In the LHC Computing Grid, physicists from institutions all over the world submit tasks to process stored data on the grid. To perform analysis, users prepare tasks on specific sets of data, which are then executed in form of jobs at the shared resources of the grid.

In such data-intensive workflow, the network represents a bottleneck for data transfer due to the high amount of file transfers triggered by jobs: Every time the corresponding computation takes place at a node, missing input data must be shipped over the network to the target node. The posed network load resulting in transfer delays represent a time-consuming part of any data-intensive job in the grid. This is especially problematic due to the fact that computational job properties, e.g., memory requirements, do not conform to the amount of available storage. There can be data centers with large storage systems but few processing capabilities, and vice versa.

The current operating standard procedure for storing data across storage resources is to distribute data uniformly in free storage resources. To cope with this situation, users interact with the grid storage system, cleaning and moving data with the aim to keep work-in-progress data sets on available data centers and to remove obsolete data sets to free storage.

The following simplified example provides an incentive for the optimization process. Three data centers supplying computing and storage resource are assumed. Without loss of generality, each up- and downlink shall be symmetrical. The time period in which a job waits for its input dataset is referred to as ‘waiting time\( T_{wait} \). In this scenario, the average \(T_{wait}\) between data center 1 and 2 is 2 h, between data center 2 and 3 is 0.5 h, and between data center 1 and 3 is 1 h yielding approximated \(T_{wait}\) coefficients of

$$ \overline{{\varvec{T}}}_{wait} = \left[ {\begin{array}{cccc} 0 &{} 2 &{} 1 \\ 2 &{} 0 &{} 0.5 \\ 1 &{} 0.5 &{} 0 \\ \end{array} } \right] h $$

where we assume that data center internal LAN links do not pose delays. The first data center has a large storage capacity, whereas the others don’t. In general, statistics must be gathered about the usage of the network, i.e. jobs, and their access patterns in order to compute expectation values:

  • Datasets and their files are associated with access likelihoods

  • For a job, likelihoods emerge for running on data centers

Now estimations for the waiting time for two different scenarios are given. The first scenario covers jobs with high memory requirements running at data center 1. Only data center 1 is capable of running this job type. Different possibilities of data allocation for these jobs and respective waiting times are illustrated in Table 1.

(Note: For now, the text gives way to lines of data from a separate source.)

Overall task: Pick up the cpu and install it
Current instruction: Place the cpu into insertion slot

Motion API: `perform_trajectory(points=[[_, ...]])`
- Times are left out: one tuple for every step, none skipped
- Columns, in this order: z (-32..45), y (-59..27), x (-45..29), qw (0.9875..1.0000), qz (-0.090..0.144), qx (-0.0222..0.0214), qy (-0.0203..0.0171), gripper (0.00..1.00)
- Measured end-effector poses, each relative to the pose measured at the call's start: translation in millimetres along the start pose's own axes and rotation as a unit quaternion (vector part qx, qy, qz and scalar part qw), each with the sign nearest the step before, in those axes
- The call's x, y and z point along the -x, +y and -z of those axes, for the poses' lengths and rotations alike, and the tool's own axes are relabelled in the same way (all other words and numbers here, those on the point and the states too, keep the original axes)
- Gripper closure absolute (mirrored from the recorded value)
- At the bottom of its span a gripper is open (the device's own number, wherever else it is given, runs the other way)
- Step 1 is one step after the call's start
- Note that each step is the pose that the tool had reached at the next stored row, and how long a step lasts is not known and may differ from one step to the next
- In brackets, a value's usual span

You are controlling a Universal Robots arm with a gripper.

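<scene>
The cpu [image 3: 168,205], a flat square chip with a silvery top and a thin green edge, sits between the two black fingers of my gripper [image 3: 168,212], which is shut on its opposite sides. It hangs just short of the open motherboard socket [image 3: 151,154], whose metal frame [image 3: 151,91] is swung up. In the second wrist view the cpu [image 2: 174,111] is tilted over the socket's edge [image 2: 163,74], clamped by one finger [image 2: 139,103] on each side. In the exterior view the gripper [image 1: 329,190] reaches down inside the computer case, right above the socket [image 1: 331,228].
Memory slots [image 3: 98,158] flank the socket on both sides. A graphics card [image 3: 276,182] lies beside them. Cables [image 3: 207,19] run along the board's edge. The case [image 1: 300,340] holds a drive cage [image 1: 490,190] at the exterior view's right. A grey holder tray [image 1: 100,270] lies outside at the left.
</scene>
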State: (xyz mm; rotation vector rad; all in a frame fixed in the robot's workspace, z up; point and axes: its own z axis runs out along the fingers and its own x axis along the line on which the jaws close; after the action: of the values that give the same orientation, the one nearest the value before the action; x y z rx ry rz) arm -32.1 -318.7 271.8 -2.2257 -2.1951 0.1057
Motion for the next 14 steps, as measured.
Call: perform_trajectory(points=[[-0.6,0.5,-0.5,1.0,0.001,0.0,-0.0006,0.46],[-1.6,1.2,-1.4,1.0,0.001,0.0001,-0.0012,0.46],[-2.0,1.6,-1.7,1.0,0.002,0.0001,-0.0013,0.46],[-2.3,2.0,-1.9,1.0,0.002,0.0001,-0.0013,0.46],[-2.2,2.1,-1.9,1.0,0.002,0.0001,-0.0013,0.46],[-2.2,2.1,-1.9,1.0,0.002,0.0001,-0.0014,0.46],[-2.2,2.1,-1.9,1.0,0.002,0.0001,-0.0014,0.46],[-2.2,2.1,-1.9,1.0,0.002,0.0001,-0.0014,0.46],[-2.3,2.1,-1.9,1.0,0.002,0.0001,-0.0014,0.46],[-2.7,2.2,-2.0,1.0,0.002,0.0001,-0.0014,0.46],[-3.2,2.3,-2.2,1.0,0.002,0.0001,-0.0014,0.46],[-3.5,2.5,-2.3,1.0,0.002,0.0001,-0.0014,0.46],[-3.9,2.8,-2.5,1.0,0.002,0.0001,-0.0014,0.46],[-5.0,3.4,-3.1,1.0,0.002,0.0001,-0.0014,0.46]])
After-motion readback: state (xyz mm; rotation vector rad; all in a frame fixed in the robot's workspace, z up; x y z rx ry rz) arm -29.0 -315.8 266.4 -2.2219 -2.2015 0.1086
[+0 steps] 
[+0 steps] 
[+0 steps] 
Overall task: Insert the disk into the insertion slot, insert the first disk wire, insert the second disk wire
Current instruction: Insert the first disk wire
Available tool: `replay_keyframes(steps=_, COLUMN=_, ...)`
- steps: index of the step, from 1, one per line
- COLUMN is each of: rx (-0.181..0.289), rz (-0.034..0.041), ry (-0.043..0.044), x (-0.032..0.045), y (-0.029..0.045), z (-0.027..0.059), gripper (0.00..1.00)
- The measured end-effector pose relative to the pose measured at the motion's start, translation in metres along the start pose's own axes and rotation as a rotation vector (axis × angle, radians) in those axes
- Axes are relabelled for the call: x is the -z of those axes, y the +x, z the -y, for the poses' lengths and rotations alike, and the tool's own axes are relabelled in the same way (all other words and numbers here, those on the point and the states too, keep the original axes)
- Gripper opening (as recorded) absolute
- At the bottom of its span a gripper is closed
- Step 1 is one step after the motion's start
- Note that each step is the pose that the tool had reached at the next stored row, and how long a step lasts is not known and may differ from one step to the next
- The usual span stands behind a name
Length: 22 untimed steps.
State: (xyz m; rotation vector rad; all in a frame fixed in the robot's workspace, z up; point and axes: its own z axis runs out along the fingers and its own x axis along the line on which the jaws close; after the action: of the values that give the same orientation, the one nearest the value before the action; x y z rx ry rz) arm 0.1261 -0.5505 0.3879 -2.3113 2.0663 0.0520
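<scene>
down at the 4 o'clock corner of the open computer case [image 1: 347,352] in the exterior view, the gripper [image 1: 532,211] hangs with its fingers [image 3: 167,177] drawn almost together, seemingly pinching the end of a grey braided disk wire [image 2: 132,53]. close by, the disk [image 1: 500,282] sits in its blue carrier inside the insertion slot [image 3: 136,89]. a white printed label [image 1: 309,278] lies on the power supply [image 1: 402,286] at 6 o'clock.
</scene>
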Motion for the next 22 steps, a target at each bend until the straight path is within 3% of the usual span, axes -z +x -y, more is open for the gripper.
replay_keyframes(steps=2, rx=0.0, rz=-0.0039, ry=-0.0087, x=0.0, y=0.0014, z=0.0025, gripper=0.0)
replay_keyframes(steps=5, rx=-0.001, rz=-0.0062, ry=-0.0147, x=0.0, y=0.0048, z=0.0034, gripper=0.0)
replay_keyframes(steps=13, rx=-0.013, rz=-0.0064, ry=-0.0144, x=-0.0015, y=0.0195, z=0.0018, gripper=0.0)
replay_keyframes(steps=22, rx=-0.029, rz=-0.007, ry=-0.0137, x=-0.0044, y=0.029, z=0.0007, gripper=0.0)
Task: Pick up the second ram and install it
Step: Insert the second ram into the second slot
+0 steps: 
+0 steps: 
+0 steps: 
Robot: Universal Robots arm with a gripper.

Scenario 2 considers jobs that are being balanced out across the computing resources. In this case, 33% at each of the three data centers. Data allocation and observed values are depicted in Table 1.

Table 1. File allocation and the effect of optimization in two use cases.

In scenario 1, data center 1 is able to accommodate the set of jobs, thus the best outcome can be achieved through placing all possible input files to the corresponding storage node. Upon assignment of these jobs, the job broker places them at data center 1. The job execution can launch promptly since the input files are available at this site. \(T_{wait}\) vanishes. Even in the scenario 2, where the considered jobs are being mapped equally likely across all data centers, the best optimization results in a reduction of waiting time from 1.66 h to 0.5 h. This example illustrates the basic idea although the network load was assumed constant with fixed delay times over network links. The considered jobs represent a small amount of the total quota.

3 State of the Art

In the context of data sharing, there are two shortcomings that have been studied and trialed extensively: Data allocation and duplication of data. Data allocation should reduce default communication cost. Replication results in multiple data source nodes to enable routing from these sources to the target node. Replication is not addressed in this work.

File allocation problem and data allocation problem is here used interchangeable, even though this may not be true from a strict semantic point of view and both generally differ from each other. In the data allocation process, the objects dealt with are not necessarily fixed, or unknown a priori. The relationship between these objects can be complex and access to some of the data may demand several transmissions across involved data.

The data allocation problem has been analyzed in the past when distributed databases were studied and parallelization had to be utilized. In [8], a linear model for file allocation with storage and transmission costs is elaborated, and the simulation covers five files and three computers.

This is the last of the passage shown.